RuntimeError: CUDA out of memory. Tried to allocate 64.00 MiB (GPU 0; 11.17 GiB total capacity; 10.49 GiB already allocated; 46.44 MiB free; 10.63 GiB reserved in total by PyTorch)

Hi everyone,
Im on this issue for a long time and tried out all possible solutions found online.
I created a new aws instance. While, training a pretrained Pegasus Pytorch model on CUDA on it, I get this error within seconds when I run the command.
RuntimeError: CUDA out of memory. Tried to allocate 64.00 MiB (GPU 0; 11.17 GiB total capacity; 10.49 GiB already allocated; 46.44 MiB free; 10.63 GiB reserved in total by PyTorch)
The following are the things I tried but didn’t worked:

  1. torch.cuda.empty_cache()
  2. gc.collect() to remove unsed variables.
  3. Reset the GPU with nvidia-smi gpu reset
  4. Rebooting the instance.
  5. Reducing the batch size to 5 (news articles in this case)
  6. Interestingly, the nvidia-smi gives no running process on GPU. Thus, there is nothing to kill.
    Please, let me know if anyone has got an idea to tackle this issue.

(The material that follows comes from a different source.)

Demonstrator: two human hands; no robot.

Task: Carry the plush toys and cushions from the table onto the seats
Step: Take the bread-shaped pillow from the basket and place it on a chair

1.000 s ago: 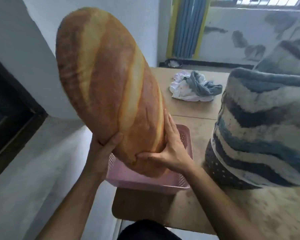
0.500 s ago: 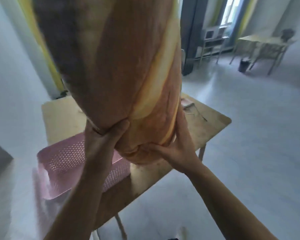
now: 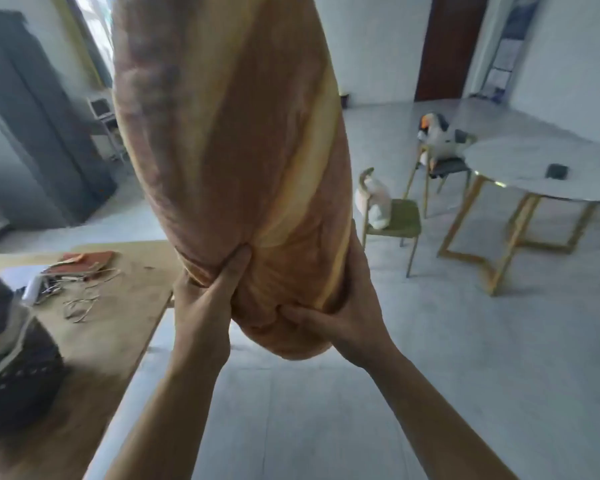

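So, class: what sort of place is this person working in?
Probably a home dining area: a round marble-topped table with gold legs, a green-seated chair, and a plain wooden table.

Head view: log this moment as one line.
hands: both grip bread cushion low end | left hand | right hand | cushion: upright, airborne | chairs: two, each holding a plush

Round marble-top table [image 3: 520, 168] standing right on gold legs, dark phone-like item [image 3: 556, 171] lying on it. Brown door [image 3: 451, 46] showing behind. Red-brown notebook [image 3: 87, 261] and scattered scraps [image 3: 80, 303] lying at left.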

As the error message claims, you are running out of memory and would need to reduce the memory usage in your script by e.g. reducing the batch size or using torch.utils.checkpoint to trade compute for memory.
The not reported allocated memory would be used by the CUDA context. If nvidia-smi doesn’t report any processes, it might be a permission issue, but the GPU usage should nevertheless be shown.

One more thing you can try: del variable once variable is not required. Examples: batch data at the end of each training loop, models once they are not needed anymore, datasets which are no longer used, and so on.